My main takeaways were

  1. I am taller than Dave Cohen

  2. Neither side, those of us who believe Peak Oil is real and imminent, nor the cornucopians who think there is plenty of oil for a long time to come, have real hard data to stand on - there are just too many uncertainties. With the stakes so high, we need a)more energy transparency and b) an umbrella energy overseer who can put the building blocks together for the best strategy to use remaining fossil fuels to create renewable infrastructure. There is little funding or effort for either of those pursuits currently

  3. Natural gas is increasingly of more urgent concern in North America than Peak Oil. If we stopped drilling right now, our production would decline by 30% next year, and 30% the year after, etc. LNG will compete against other countries, a 35% energy loss in transportation, and Not-In-My-BackYard opposition. There still exists some demand side destruction left, but then we will be close to the bone.
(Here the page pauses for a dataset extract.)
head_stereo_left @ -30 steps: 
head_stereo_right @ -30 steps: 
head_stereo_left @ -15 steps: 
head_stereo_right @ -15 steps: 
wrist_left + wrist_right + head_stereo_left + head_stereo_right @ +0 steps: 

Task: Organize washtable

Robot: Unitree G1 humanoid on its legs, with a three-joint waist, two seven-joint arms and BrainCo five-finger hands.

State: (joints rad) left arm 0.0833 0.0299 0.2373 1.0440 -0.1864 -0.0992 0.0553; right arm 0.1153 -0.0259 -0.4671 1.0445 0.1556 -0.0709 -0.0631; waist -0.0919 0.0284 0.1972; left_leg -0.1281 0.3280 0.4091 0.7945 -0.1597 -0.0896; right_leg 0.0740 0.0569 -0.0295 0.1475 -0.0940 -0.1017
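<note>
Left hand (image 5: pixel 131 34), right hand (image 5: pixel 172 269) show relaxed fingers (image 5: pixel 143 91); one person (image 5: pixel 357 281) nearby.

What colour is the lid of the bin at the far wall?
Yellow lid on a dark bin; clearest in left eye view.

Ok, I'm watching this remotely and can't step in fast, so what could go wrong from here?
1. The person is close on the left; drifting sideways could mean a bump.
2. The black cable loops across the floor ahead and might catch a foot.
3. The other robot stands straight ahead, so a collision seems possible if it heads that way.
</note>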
  4. The recognition of environmental externalities, specifically climate change, soil degradation and water availability was mentioned several times - this is good because we live in a systems world

  5. The conference participants had a large standard deviation - half were Peak Oil conference veterans, and I met many who lived in Boston and were in financial community - these folks viewed this all as information gathering on how to best invest their money, not as a paradigm change on how society needs to be restructured (sample size of 3). Overall a motivated, intelligent, thoughtful group of people in that room that will make change happen sooner than it would without them. Good job Dick, Steve, Scott and Randy.

  6. Despite technical multimedia problems, 2 ethanol (1 sugar cane) presentation were wildly hopeful and impressive. I am writing a paper right now on how chaining (burning the bagasse) overestimates EROI, but it appears that sugar cane cellulosic ethanol in Brazil, especially done organically could be a real answer. Milton Maciel, an organic farmer from there suggested it could even be more scalable if society gives up some other things that we really dont need (like sugar and alcohol). (Id be interested to see peoples discount rates between choosing to drive a car, or be deprived of chocolate)

  7. Net energy is still little focused on, much misunderstood, and very important. Data is not easy however.

  8. It was mentioned several times that we may never see a geologic peak.  Economics/politics may change the shape of future production.  That some people think the peak is past and others think it is 2030 really is a testament to how confusing this issue is.
Those are great comments, Nate. Far more nuanced than we often see here. I fully agree with the importance of recognizing the inherent uncertainty in our situation. The lack of transparency is unfortunately not something that we can expect to "fix" any time soon. Given that reality we have to accept that a wide range of possible future scenarios lies ahead.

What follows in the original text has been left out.